Cena de Viridiana de Buñuel
Quero me ater aqui à segunda frase desse curto comentário, que me impressiona pela concisão e pela riqueza. Seríamos capazes de classificar os artistas em geral [vou além da proposição de Douchet, que se atém a diretores de cinema] pela sua capacidade de se apagar diante das coisas? Por um lado, penso na natureza desse auto apagamento e vejo nele um artifício eminentemente retórico. Seria mais pertinente, portanto, falar de uma disposição para o auto apagamento mais do que para uma capacidade de fazê-lo. Poderíamos, por outro lado, argumentar que o relativo apagamento do artista diante das coisas é o centro da questão, já que pragmaticamente pouco importa se esse apagamento é fruto da capacidade ou da disposição daquele que se apaga nas coisas. Fica a minha vontade de deslocar um pouco o comentário e transformar o termo capacidade num binômio capacidade/disposição, ainda que seja para afirmar que a atitude de Buñuel não uma incapacidade, mas sim uma disponibilidade para uma linguagem abertamente simbólica.

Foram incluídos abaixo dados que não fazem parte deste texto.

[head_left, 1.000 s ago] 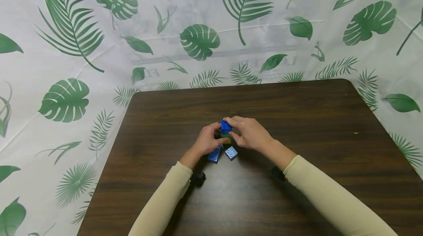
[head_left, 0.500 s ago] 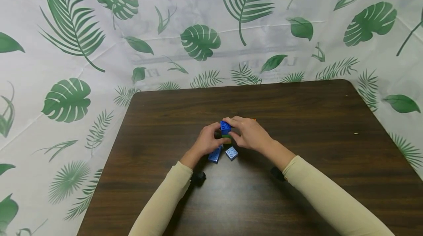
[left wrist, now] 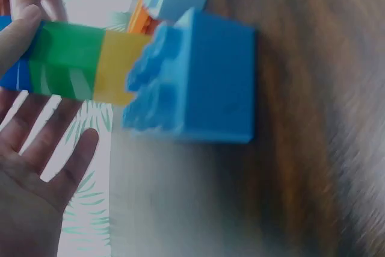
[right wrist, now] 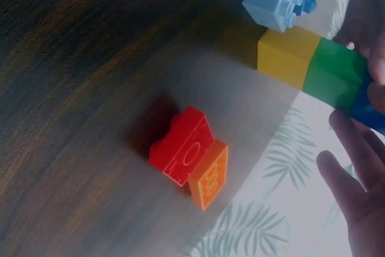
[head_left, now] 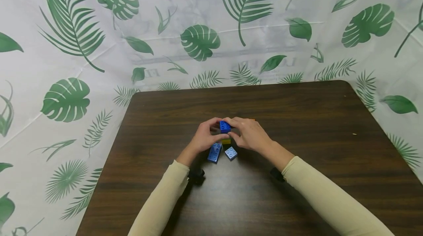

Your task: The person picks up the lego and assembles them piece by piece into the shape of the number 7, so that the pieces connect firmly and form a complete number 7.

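Note:
A small tower of toy building bricks stands between my hands: a dark blue brick point(head_left: 225, 127) on top, a green brick point(right wrist: 334, 73) below it and a yellow brick point(head_left: 226, 141) lowest. My right hand point(head_left: 250, 134) pinches the blue top brick between thumb and fingers. Beside the tower my left hand point(head_left: 204, 136) spreads its fingers, apart from the bricks in the left wrist view. Nearer the person lie a longer blue brick point(head_left: 214, 153) and a light blue square brick point(head_left: 231, 153), both studs up.
Past the right hand lie a red brick point(right wrist: 183, 145) and an orange brick point(right wrist: 209, 174), side by side; the head view shows only a sliver of orange. The dark wooden table point(head_left: 297, 111) ends at a leaf-printed white sheet point(head_left: 158, 45). Black wrist cameras hang under both sleeves.
My left hand has loosened and drawn slightly left, away from the tower, uncovering more of the yellow brick and the longer blue brick. My right hand keeps its grip on top.

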`<state>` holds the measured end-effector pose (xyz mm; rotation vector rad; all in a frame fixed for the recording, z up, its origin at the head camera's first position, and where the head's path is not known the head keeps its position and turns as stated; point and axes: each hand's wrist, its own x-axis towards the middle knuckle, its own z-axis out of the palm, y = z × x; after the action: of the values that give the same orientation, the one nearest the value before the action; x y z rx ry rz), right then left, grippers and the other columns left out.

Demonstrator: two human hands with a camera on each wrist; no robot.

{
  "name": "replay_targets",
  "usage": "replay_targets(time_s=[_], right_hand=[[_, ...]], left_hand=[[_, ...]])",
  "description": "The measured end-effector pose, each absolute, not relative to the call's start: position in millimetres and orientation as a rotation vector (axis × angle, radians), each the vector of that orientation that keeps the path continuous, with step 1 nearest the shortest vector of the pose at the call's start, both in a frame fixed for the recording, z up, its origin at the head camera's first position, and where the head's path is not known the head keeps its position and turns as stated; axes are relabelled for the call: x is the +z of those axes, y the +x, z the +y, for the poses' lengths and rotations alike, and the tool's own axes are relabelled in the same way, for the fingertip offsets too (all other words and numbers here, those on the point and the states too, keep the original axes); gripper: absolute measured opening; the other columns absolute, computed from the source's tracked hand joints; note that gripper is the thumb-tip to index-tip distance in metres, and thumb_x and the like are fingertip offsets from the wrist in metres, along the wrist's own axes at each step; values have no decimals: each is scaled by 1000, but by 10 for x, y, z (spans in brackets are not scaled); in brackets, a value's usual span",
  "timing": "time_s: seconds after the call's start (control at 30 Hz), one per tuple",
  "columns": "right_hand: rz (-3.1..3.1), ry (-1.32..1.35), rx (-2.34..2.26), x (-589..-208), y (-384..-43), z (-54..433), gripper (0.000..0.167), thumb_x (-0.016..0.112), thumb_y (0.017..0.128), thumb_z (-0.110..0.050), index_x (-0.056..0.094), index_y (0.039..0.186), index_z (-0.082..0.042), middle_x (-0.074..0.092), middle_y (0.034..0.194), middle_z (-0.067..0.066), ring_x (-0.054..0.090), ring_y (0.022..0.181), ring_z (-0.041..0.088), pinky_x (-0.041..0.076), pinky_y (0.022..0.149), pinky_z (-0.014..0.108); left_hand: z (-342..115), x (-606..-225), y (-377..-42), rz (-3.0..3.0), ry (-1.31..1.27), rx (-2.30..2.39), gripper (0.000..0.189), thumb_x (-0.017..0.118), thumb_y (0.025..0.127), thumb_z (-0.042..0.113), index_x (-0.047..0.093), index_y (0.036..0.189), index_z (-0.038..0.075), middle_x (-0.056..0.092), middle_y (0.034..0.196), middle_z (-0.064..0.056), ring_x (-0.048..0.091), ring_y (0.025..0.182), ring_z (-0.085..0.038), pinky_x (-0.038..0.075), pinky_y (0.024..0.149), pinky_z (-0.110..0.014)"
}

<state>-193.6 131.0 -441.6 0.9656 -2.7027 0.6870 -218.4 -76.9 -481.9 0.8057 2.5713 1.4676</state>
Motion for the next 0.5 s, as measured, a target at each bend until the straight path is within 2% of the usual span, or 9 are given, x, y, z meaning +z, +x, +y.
replay_targets(time_s=[0.1,0.23,0.33,0.43,0.5], right_hand=[[-2723,953,709,-4427,-1928,1316,53,73,89,-17,57,139,-13,67,119,7,62,72,16,55,65,33],[-2760,964,762,-4409,-1935,1337,56,73,90,-18,53,142,-15,66,123,8,68,88,20,57,78,37],[-2801,1022,910,-4385,-1971,1395,62,72,91,-14,48,147,-17,65,126,9,68,102,22,54,88,40],[-2862,1033,1095,-4382,-2032,1523,61,69,92,-10,45,148,-17,65,125,10,67,105,21,53,90,40],[-2919,935,1167,-4402,-2076,1632,54,66,94,-9,49,146,-15,68,120,10,68,98,21,55,87,39]], left_hand=[[-794,-4805,-2212,2574,890,1507,40,81,82,22,66,117,11,70,109,-3,65,98,-19,53,88,-45],[-827,-4802,-2231,2616,1004,1448,38,80,84,23,66,117,10,70,108,-3,65,97,-17,54,86,-46],[-839,-4805,-2230,2642,1031,1416,39,80,85,24,66,118,10,70,108,-2,64,96,-16,54,86,-44],[-817,-4813,-2224,2671,1008,1404,38,81,83,23,66,116,9,70,105,-3,65,94,-17,54,86,-43],[-797,-4823,-2216,2685,969,1383,39,81,83,22,66,116,9,70,104,-3,65,94,-18,53,87,-42]])
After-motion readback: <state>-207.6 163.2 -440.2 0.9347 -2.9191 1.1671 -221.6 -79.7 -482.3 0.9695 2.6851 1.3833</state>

O que nos leva à outra parte da proposição de ­­Douchet, que é para mim ainda mais intrigante. Esse relativo apagamento implicaria na libertação do artista em relação ao símbolo – símbolo que, para Douchet, é indiscutivelmente uma prisão, pelo menos no caso de Buñuel de Viridiana. Apagar-se diante das coisas seria não fazer das coisas veículo para a expressão retórica do cineasta. Suponho aqui que Douchet imaginasse que o filme ideal nos apresentaria essas tais coisas do mundo [coisas que o diretor mete em cena] e que o simbolismo [talvez até a vontade de simbolismo] faz dessas coisas veículo para si mesmo e acaba aprisionando o diretor de cinema no papel de Autor - meio como o tradutor aparecido que insiste em chamar a atenção para si e para o seu trabalho ao invés de exercer seu ofício em silêncio estilístico. A expressão do diretor que não se apaga diante das coisas está contido numa forma de prisão – vejam que blasfêmia ouvir isso hoje, quando parece que todo mundo na face da terra precisa se expressar, se colocar, se definir, se explicar no palanque público das redes sociais.


-->
Acho interessante a proposição de Douchet. Mas não tenho essa preferência dele pelos diretores que são mais metteurs-en-scène, em detrimento daqueles que, como Buñuel, se comunicam simbolicamente como autores. E antes de dizer isso, devia explicar que suspeito que todo artista exerça ambos papéis ainda que em proporções diferentes, tendendo a deixar prevalecer uma ou outra faceta, não apenas como fruto da sua capacidade/disposição mas também do tipo de arte que tenta fazer. Isso é assunto para um outro dia, mas o cinema é uma arte coletiva tão complexa que é comum a gente ver um abismo entre o desejo do realizador e a realidade do filme, uma rodovia de doze pistas toda pavimentada de boas e más intenções, rumo ao inferno - e confesso que esse caráter mambembe do cinema, mas me atrai que irrita.